How to generate training data for your ML system 🏋️

Jun 17, 2024

In real-world ML projects training data does not magically fall from the sky as in Kaggle. Instead, you have to generate it yourself.

And the truth is, generating this training data takes way more time, effort and debugging than training the ML models later on.

Let me share with you a few tricks to generate good training data, so you can train great ML models, build great ML systems, and become a great ML engineer.

The problem 🤔

Let’s say you want to build a crypto price predictor, like the one we are building in the “Building a Real-Time ML System. Together”. This system is made of 3 pipelines (aka programs that map predefined inputs to predefined outputs).

→ The feature pipeline, that ingests raw features to ML model features in real-time and outputs them to the Feature Store.

→ The training pipeline, that ingests training data from the Feature Store and outputs the trained model to the model registry.

→ The inference pipeline that loads the model from the registry, ingests real-time features from the Feature Store, and outputs fresh predictions in real-time.

To build this system you start with the feature pipeline ↓

In this case, it is a real-time feature pipeline, that runs 24/7 and does 3 things:

ingests raw trades from the Kraken Websocket API.
transforms these trades into OHLC candles in real-time using a Python library like Quix Streams.
saves these OHLC feature into the Feature Store.

Each of these steps is implemented as an independent dockerized Python microservice, and data flows between them through a message broker like Apache Kafka/Redpanda/Google PubSub. This design makes the system production-ready and scalable from day 1.

Once you have the feature pipeline up and running, features start flowing to your Feature Store. From there, they can be consumed by the other 2 pipelines: the training pipeline and the inference pipeline.

But, there is a problem ❗

Problem

To build your training pipeline you need to have a significant amount of historical features in the store. Without enough historical data in your store, you cannot train a good predictive model.

You have 2 options to generate these historical features:

Wait a few days/weeks/months until your real-time feature pipeline generates enough data (what a bummer! 😞), or

Find another source of historical raw data (in our case trades), feed it to your feature pipeline and generate historical features. This operation is called feature backfilling, and it is definitely more appealing than just waiting 🤩

Let me show you how to do feature backfilling the right way.

Solution → Feature backfilling 🔙

To backfill historical features you first need to have access to raw historical data. In our case, Kraken has both

A Websocket API that serves trades in real-time, and
A REST API that serves historical trades for the time period we want.

Both data sources are consistent, meaning the trades that the websocket serves in real-time are the exact ones that are later on available as historical trades from the REST API.

Very important 🚨

All raw data (no matter whether it is live or historical) needs to be transformed into features using the exact same Python code.

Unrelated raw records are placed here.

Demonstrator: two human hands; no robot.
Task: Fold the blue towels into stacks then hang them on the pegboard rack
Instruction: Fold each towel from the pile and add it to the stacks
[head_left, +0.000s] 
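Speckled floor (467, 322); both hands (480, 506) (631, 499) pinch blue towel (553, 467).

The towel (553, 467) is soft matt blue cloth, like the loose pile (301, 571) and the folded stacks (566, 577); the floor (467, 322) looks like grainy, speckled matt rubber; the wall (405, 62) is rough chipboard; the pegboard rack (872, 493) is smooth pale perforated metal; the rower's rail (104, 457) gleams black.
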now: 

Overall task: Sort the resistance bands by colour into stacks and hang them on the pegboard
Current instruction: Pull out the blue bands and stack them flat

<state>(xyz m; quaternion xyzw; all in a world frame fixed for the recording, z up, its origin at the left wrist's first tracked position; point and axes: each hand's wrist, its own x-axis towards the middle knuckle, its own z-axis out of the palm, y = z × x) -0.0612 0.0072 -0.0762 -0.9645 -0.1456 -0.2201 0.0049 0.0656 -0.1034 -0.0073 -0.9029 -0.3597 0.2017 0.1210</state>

Otherwise, the features that you will use to train your ML models might be slightly different that the ones you send to your model once deployed, and your model won’t work as you expect!

So, instead of re-writing the entire pipeline, you need to adjust the code in 2 places:

The ingestion step, to connect either to the live Websocket API or the Historical REST API, and
The serialization step, to save live features to the online store, and historical features to the offline store.

You can switch these 2 components based on your script input parameters, for example

To ingest either live or historical trades
To save features either to the online or the offline Feature Store

And remember, the transformation step is EXACTLY THE SAME, no matter if the feature pipeline runs with live data or historical data.

The secret sauce 🍅🔥

To implement this pipeline in Python you need a library that can help you read, transform and write data to Kafka in real-time.

My recommendation 💡

I recommend you use the open-source Python library Quix Streams, because

It is written in pure Python, so you avoid cross-language debugging, and your code integrates with the entire Python ecosystem (scikit-learn, TensorFlow, PyTorch…)
It has a Streaming DataFrame API (similar to pandas DataFrame) for tabular data transformations, so you don’t need to re-learn all the feature engineering techniques you already know for static data, and
It has a very dynamic and helpful Community on Slack. For example, yesterday I asked this question during my live coding session with students…

and I got the response I needed from Daniil, the Quix Streams Engineering Team Lead, on the same day. Beautiful ❤️